Seth si prese un labbro tra i denti, gli occhi di nuovo colmi di lacrime. «Tu vuoi più bene a lui» singhiozzò, la voce ridotta a un sussurro.

A quel punto, per Sebastian fu troppo: gli fece agilmente passare un braccio sotto il busto e lo tirò su, facendolo sedere sulle sue gambe. Sospirò di sollievo, quando Seth gli avvolse le braccia intorno al collo e nascose il viso nella sua maglia.

«No, ometto, voglio bene a entrambi allo stesso modo» garantì e gli accarezzò ritmicamente la schiena, nel tentativo di calmarlo. «Demian è piccolo e… ha bisogno di più attenzioni, ma non significa che io preferisca lui» spostò una mano sotto il suo mento, con l’intenzione di farlo scostare quel tanto che bastava per guardarlo negli occhi. «Non lo devi mai pensare, intesi?» Gli asciugò una lacrima, mentre Seth annuiva un po’ incerto.

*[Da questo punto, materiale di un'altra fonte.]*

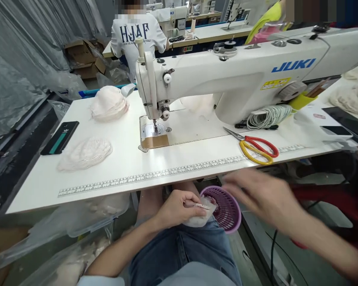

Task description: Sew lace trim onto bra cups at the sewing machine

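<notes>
My left hand (180,208) is closed on a small piece of sheer white fabric (201,216), pinching its edge between thumb and fingers above my lap. Part of the fabric hangs over the rim of a purple basket (237,222) between my knees and the table. My right hand (259,194) is smeared by motion at the table's front edge, just below the scissors (258,150) with one red and one yellow handle. Whether its fingers hold anything does not show. On the table lie a white lace piece (89,153) and a pile of pale pink cup-shaped pieces (109,103).
A white JUKI sewing machine (193,75) stands on the white table (122,169), which has a ruler strip (155,174) along its front. Coiled cord (268,117) and a dark phone (60,138) lie there too. A person (137,33) sits ahead.
</notes>
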A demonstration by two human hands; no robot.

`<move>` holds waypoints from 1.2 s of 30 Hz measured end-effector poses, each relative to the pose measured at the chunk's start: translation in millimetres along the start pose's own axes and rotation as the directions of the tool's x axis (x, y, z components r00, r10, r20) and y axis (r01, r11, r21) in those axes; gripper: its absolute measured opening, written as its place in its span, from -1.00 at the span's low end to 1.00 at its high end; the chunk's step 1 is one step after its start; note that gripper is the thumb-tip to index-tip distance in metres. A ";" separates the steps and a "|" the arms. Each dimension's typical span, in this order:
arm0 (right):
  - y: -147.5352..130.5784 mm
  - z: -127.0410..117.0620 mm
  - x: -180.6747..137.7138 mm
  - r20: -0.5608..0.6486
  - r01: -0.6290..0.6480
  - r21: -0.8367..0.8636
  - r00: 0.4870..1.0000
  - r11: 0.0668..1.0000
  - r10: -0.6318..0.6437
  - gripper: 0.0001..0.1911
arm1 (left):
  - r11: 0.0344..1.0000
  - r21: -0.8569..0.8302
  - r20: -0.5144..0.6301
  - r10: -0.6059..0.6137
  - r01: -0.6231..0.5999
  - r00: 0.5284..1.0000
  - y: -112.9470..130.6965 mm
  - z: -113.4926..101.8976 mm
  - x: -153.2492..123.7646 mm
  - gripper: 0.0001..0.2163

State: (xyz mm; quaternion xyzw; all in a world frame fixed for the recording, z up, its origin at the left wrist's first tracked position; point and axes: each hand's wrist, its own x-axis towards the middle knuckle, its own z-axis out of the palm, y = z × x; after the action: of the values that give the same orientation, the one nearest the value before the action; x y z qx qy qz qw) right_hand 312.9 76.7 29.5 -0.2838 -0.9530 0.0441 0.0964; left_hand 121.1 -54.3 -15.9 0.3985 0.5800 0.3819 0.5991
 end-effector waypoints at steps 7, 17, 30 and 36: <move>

Sorrise più tranquillo e lo strinse contro il suo petto, quasi volesse farlo diventare parte di sé. «Bravo il mio cucciolo» gli lasciò un bacio tra i capelli, mentre il bambino lo stringeva a sua volta.

«Sai cosa facciamo adesso?» Gli sorrise con dolcezza, il cuore immediatamente più leggero agli occhioni curiosi e attenti di suo figlio. «Lasciamo qui papà e Demian e io e te andiamo a mangiarci un bel gelato enorme, ti va?»

«Con la cioccolata?» Domandò speranzoso, le lacrime che ormai erano un ricordo lontano.

Sebastian sorrise, scostandogli i capelli dalla fronte. «Come lo preferisci tu, campione» garantì.

«E ti posso far vedere i numeri?»

«Tutti, cucciolo, tutti i numeri che vuoi.»